The following is the opening address from Midwives For Haiti’s longtime volunteer, Wendy Dotson, CNM, on the first day of classes for our 7th Class of Skilled Birth Attendants in March 2014. More stories can be found on Wendy’s blog:
I am so happy to talk to you today on the first day of your class. I have been coming to Hinche since March of 2009. I feel very fortunate to have been able to join Nadene and Steve with the beginning of Class 2, and Class 3, and maybe some others. This is my tenth visit to Haiti, so I forget some things.
Over these 5 years, I have seen this Midwives for Haiti Program grow and develop very much. As you probably know, originally it was just a group of students under a mango tree at Pandiassou, with Nadene and some other midwives that she recruited! Now you have books in Creole, and Haitian teachers, and a beautiful compound, and good teaching tools, to make a great learning environment. We are very happy to see all this progress!
I was thinking of this progress, and I asked myself, is it really still helpful for the Americans to visit here? We have so many good Haitian midwives now, and Nadene and Dr. Steve have selected some of the best ones, to be your instructors and teachers. I wondered “Maybe it is not important for me to come here, it would be better to send the travel money to the Midwives for Haiti organization?”
But I want to share with you the answer that I found to this question.
First, it is very important for me to come to Haiti, and work with you student midwives, because this work nourishes my heart. I come here because I hope for this project to become a true collaboration between Haitian people and Americans. We bring medical knowledge and supplies, financial support, and administrative skills. But you teach me many things too.
I learn from the Haitian people about patience, and endurance, and about relying always on God and each other, for help. So I come here not only to teach, but also to learn.
I also come here because I believe that being a midwife is a spiritual calling. When we take this job, it is a responsibility to care for women and babies at their most delicate time. And if we have this responsibility, it is not only toward the women in our own towns and countries. We are responsible to help care for all women, and to help protect them as best we can through their childbearing time.
So even though I am an American midwife, I am a midwife first.

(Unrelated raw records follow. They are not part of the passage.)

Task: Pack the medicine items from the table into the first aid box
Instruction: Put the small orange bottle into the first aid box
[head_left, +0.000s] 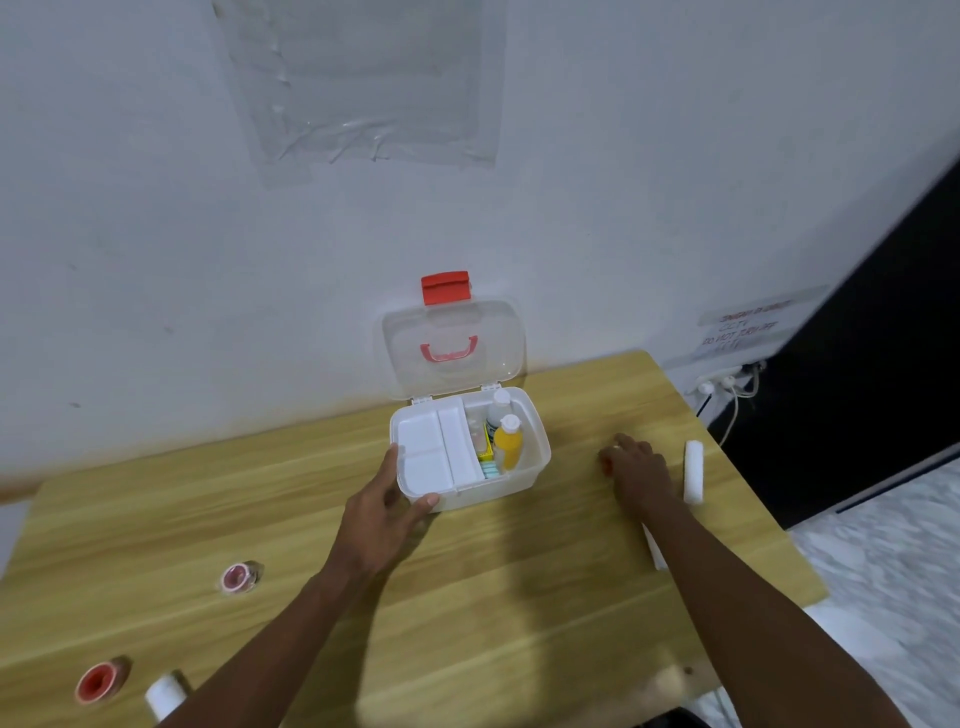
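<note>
- Centrally, the first aid box (470, 447) sits on the wooden worktop (260, 519) by the wall, its clear lid (452, 345) swung up with a red latch (445, 287) on top.
- Inside, a white tray (434, 449) fills the left part; a yellow bottle (508, 441) and a white-capped bottle (498, 408) stand in the right part.
- Left hand (387, 499) rests spread against the box's near-left corner, thumb on the front wall.
- Right hand (636, 467) lies on the worktop right of the box, fingers curled over something small and red; whether it grips cannot be told.
- A white gauze roll (693, 472) lies just beside the right hand.
- Two pink tape rolls (238, 578) (98, 682) and another white roll (163, 693) lie at the near left.
</note>
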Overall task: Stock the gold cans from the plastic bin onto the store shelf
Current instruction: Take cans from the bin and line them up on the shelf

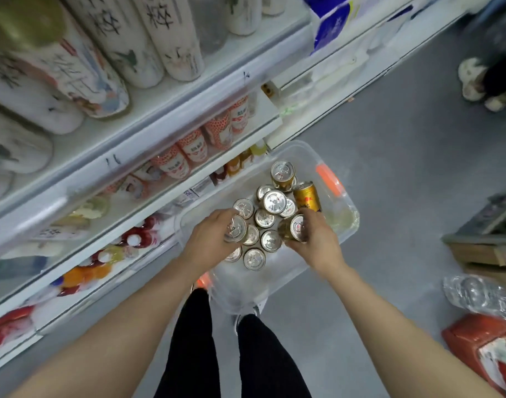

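Observation:
A clear plastic bin (292, 271) with orange latches sits on the grey floor below me, next to the store shelf (148, 139). Several gold cans (270, 203) with silver pull-tab tops stand packed in it; one gold can (307, 196) leans at the bin's right side. My left hand (210, 239) grips a can (236, 228) at the cluster's left edge. My right hand (318, 239) grips another can (295, 232), tilted, at the cluster's right edge. Both held cans sit slightly above the others.
Shelf tiers on the left hold tall white printed cylinders, red-and-white drink cans and small bottles. My legs stand just behind the bin. A red package (487, 349), a plastic-wrapped pack (481, 297) and cardboard (484, 248) lie at the right. Another person's shoes (476, 81) appear top right.

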A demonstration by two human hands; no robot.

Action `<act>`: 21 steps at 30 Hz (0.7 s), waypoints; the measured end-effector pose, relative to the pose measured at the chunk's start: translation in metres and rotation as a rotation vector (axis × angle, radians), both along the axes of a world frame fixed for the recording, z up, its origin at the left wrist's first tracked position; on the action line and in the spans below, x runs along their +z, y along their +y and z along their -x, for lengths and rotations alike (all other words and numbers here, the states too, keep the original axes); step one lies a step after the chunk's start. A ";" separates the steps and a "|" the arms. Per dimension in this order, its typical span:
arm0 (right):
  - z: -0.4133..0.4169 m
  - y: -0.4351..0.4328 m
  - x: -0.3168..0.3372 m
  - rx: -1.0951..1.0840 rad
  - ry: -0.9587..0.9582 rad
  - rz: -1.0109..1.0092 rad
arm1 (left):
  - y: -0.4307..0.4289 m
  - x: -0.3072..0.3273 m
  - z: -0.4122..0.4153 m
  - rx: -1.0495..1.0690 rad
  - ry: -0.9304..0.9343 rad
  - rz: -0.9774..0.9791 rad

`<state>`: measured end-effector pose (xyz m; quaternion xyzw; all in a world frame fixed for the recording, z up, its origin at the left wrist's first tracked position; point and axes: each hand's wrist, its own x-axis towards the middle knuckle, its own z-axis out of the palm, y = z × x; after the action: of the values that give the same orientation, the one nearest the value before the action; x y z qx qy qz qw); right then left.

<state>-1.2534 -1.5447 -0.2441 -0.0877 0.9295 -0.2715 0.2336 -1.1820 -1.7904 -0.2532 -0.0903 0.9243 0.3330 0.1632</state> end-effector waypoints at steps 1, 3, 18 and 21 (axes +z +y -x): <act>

And the women of Haiti need more midwives. So I come here to help you fill that need.
This week we begin with the most basic things about being a midwife. The things we discuss will be very simple, but they are also the most important.
Just like the stones that we put down to build a house, these ides are the foundation that will support everything else that you learn in the program. You will learn many skills, and have a lot of knowledge about pregnancy and birth and health care when you graduate. But if you fail to learn these first principles, you will not be a true midwife.
1) Love. This is the guide that you must have in your heart when you do this work. You must have love guide you as you care for women and their babies.
Love will cause you to speak kindly to all women, rich or poor, a pastor’s wife or a prostitute…
When you are very tired and want to sleep, love will help you stay awake to help a woman who is afraid and in pain.
Love will help you get out of bed and report to work on time, to help your sister midwife, when she is done her work and needs to go home.
If you act out of love, you will not fail as a midwife.
2) Respect. Respect is the little sister of Love, and it is the other side of the coin that you must carry in your pocket always.
Respect will cause you to not only to speak kindly to a woman, but to guard her health information, to protect the private things that you learn about her.
Respect will remind you clean your hands each time you touch a patient, even a baby, even when no one is looking.
Respect will have you tell your name to each woman when you begin to care for her.
Respect will remind you that even the poorest, the most beaten down women, are not donkeys, or goats, but human beings, created in God’s image.
If you act out of Love and Respect, you will succeed as a midwife, and make all of us very proud.
I hope to see you again, and wish you God’s blessing on all your work.
Welcome to the Sisterhood of Midwives!
Note from the author: I have spoken to the students at the opening of several classes, but this one was special, as I delivered it in Creole, thanks to the translation help of Gladias, our Haitian college student who lives with us. I believe so deeply in the potential of these Haitian students to help their country– it was a joy to welcome them to this program.